Given his interests and sources, Karlinsky is relatively silent on the growth of the Arab side of the Palestinian citrus industry. Chapter 6 provides a short overview of technological innovations in that sector. This brevity is unfortunate because except for the 1926-35 period, when Jewish planting outpaced Arab planting before falling back again, the two sectors were of roughly equal size and shared many of the same patterns of expansion and crisis. The Arab sector predated Jewish efforts and tended to be more traditional. But it also grew rapidly during the Mandate era, using lower production costs to compete in export markets. One of the hypotheses advanced in the text is that capital from Jewish land purchases as well as lessons about modern techniques learned by Arabs working in Jewish orchards pushed the expansion of the Arab sector. As Karlinsky explicitly states, a definite comprehensive study of the Arab half of the Palestinian citrus industry awaits another treatment.

As with the English-language title of Karlinsky’s book, Orange Empire does not fully convey the contents of the Sackman’s work. The scope of this book — which (p. xii) asserts it is the first historical monograph on the California citrus industry written since Carey McWilliams’s 1946 Southern California — is both larger and smaller than is suggested. Orange Empire visits all of the “stations of the cross” in the McWilliams version of California’s agricultural history — the 1913 riot at the Durst ranch in Wheatland, the 1934 EPIC campaign of Upton Sinclair, the strike-breaking activities of the Associated Farmers during the 1930s, the controversies surrounding John Steinbeck’s Grapes of Wrath, and the story behind Dorothea Lange’s iconic 1936 photograph of the “Migrant mother.” Little matter that Durst produced hops; that Lange’s mother picked peas, not oranges; or that Charles Teague, the book’s key opponent of EPIC and proponent of the Associated Farmers, was a lemon (and walnut) producer. Using care to distinguish between California oranges and lemons is important because the producers of the latter continued to be much more dependent on tariff protection to stave off European competition than producers of the former.

The cost of this broad take on the subject matter is that Sackman pays limited attention to many issues of interest to economic historians. The economic literature has focused on whether the cooperatives such as Sunkist were strictly rent-extracting output-restricting cartels or whether they increased efficiency by lowering costs and solving marketing problems. In either case, how did such organizations solve the “free rider” problem to retain members and market position? The advertising of Sunkist was costly and inevitably some of the increased demand would spill over to non-Sunkist citrus. How were outsiders prevented from reaping what they did not sow? Advertising and branding might also provide informative signals about quality to consumers concerned about purchasing spoilt or dry and pulpy fruit. Sackman’s treatment leaves these issues largely unexplored. Although focused on Palestine, Karlinsky’s work does a far better job discussing the challenges of running a cartel. Sackman’s book is also silent on tariff policy and global trade, providing no indication of the role of protectionism in building California’s Orange Empire. Finally and most unfortunately, the book’s last chapter devotes just a few pages to the Empire’s fall, to its disappearance from Southern California in the post-War period as a result of suburbanization, smog, and the open land of the San Joaquin Valley. That is a story bearing a fresh telling.

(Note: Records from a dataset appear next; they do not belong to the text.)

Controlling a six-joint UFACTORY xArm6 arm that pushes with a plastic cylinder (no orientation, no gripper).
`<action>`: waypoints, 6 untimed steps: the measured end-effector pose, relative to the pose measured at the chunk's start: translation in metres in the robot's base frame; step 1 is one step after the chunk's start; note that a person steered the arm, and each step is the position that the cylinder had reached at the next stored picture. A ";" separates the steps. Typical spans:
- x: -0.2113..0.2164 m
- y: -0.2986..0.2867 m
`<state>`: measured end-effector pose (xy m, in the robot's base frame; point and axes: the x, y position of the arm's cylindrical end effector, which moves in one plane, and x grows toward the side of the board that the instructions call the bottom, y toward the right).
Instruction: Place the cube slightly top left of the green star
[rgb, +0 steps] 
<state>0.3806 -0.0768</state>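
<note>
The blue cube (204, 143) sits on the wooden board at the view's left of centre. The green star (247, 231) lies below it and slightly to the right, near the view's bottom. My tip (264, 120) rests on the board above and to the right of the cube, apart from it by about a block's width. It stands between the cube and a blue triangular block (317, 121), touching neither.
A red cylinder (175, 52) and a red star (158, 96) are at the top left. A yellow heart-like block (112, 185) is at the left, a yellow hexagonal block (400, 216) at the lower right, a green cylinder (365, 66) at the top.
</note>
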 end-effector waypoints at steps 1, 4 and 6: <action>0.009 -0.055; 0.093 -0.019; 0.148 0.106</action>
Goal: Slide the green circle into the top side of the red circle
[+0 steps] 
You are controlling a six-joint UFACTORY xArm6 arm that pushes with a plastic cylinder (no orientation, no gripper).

1. Frank Adams, “Agriculture in Palestine,” California Countryman (Jan. 1928), p. 21.

Paul Rhode is the author (with Jos? Morilla Critz and Alan L. Olmstead) of “‘Horn of Plenty’: The Globalization of Mediterranean Horticulture and the Economic Development of Southern Europe, 1880-1930,” Journal of Economic History (1999). Beginning in January 2007, he will join the Department of Economics at the University of Arizona.